210.
… elle se réveille.
La femme policier en uniforme bleu marine vient la chercher. Elle l’entraîne vers une voiture barrée de bleu blanc rouge. Au moment de partir, tous les clochards et les prostituées la saluent respectueusement et la remercient. Seul le punk « No Futur » tremble et claque des dents dans son coin, le visage blême.
— Nous ne t’oublierons jamais, prophétesse, dit le barbu qui a été son impresario.
La voiture de police démarre et la policière s’assoit à l’arrière à côté d’elle.
Après avoir un peu roulé, la femme lui murmure :
— Il paraît que vous avez un pouvoir. Vous faites les lignes de la main ?
Si cela peut me permettre d’avoir une emprise sur toi, je sais tout faire.
— Plutôt l’horoscope, répond Cassandre pour tester autre chose.
— J’en étais sûre. Je suis Gémeaux ascendant Balance, annonce fièrement la femme en uniforme.
— Gémeaux : personnalité double. Balance : il vous est difficile de prendre des décisions. Un mélange intéressant.
Une moitié de toi est schizophrène, l’autre sans doute aussi…
— Ces temps-ci, j’hésite à changer de métier, s’enhardit la policière. À cause des horaires, ça ne me convient pas du tout.
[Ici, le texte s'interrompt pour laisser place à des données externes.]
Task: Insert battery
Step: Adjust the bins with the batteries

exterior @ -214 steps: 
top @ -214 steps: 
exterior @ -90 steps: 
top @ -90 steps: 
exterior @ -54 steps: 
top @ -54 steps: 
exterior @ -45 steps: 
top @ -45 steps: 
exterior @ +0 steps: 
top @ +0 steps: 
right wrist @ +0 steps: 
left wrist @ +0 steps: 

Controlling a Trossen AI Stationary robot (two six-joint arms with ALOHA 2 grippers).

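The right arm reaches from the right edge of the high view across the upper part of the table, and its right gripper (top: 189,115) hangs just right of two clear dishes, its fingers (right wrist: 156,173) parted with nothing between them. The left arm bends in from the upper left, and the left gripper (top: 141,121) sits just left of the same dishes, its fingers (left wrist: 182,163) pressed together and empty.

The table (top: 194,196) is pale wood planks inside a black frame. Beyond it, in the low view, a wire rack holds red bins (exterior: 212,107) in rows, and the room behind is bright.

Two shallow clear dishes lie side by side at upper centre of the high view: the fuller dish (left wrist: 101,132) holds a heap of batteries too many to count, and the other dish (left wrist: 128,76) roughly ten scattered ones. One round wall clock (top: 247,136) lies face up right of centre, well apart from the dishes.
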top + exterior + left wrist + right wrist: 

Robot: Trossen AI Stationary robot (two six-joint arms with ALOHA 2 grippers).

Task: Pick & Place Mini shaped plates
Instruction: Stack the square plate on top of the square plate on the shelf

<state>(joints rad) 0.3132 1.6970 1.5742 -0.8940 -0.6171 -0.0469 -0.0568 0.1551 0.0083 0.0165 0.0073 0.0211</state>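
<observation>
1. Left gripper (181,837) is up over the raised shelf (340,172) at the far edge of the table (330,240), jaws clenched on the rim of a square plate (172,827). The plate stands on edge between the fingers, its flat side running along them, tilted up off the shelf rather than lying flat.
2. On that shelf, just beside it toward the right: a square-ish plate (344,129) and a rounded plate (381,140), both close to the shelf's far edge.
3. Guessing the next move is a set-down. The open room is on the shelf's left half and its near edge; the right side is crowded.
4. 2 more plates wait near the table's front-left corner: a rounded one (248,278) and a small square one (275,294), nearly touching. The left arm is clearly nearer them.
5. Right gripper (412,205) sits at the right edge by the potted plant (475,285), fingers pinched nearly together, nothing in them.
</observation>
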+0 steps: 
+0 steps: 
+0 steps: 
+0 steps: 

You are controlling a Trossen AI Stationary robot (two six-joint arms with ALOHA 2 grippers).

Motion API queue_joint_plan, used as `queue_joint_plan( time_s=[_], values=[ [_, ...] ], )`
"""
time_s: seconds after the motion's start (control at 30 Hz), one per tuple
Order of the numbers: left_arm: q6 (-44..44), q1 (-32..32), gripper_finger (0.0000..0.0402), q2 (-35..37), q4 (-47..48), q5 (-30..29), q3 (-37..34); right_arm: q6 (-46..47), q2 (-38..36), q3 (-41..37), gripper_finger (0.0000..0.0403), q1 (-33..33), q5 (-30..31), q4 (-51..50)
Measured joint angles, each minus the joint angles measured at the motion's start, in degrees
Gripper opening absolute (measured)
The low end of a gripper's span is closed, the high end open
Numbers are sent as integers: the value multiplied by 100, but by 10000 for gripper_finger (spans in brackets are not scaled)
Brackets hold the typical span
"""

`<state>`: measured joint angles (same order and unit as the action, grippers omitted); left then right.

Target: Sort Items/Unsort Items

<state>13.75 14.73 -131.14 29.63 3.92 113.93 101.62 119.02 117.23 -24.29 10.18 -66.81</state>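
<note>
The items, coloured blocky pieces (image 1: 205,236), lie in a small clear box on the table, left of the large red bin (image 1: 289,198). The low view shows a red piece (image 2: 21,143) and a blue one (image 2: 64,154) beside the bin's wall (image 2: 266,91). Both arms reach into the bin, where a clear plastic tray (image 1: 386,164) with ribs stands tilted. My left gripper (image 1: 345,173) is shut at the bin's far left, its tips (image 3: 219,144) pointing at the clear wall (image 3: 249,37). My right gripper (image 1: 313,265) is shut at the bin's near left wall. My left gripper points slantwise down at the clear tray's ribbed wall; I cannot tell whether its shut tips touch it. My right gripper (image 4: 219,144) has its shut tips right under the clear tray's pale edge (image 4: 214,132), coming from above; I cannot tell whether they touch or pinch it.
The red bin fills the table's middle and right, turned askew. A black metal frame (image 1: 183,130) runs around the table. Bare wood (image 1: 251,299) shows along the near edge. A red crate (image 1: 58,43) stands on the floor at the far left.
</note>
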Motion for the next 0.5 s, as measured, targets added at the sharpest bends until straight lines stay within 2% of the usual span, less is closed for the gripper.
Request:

— Vous voudriez faire quoi ?
— J’ai toujours aimé la science et les technologies de pointe. Je voudrais faire du laser.
— De l’optique ?
— Non, pour les poils. L’épilation au laser, pour être précise. Les jambes, les aisselles, le maillot. Et puis, si ça marche bien, je compte passer à quelque chose de plus ambitieux.
— Ah ?
— La biochimie.
— Le Botox ?
— Comment vous avez deviné ? Vous avez vraiment un pouvoir ! Il paraît que, maintenant, on peut faire des injections de Botox avec des seringues sans même passer de diplôme de dermato. Vous pensez que ça peut rapporter ?
— Ça me semble un choix valable, je veux dire par rapport à votre ciel astral actuel. Pour les Gémeaux ascendant Balance.
— Mais j’ai aussi des raisons de rester policière. Notamment les vacances. Et puis j’aime l’uniforme.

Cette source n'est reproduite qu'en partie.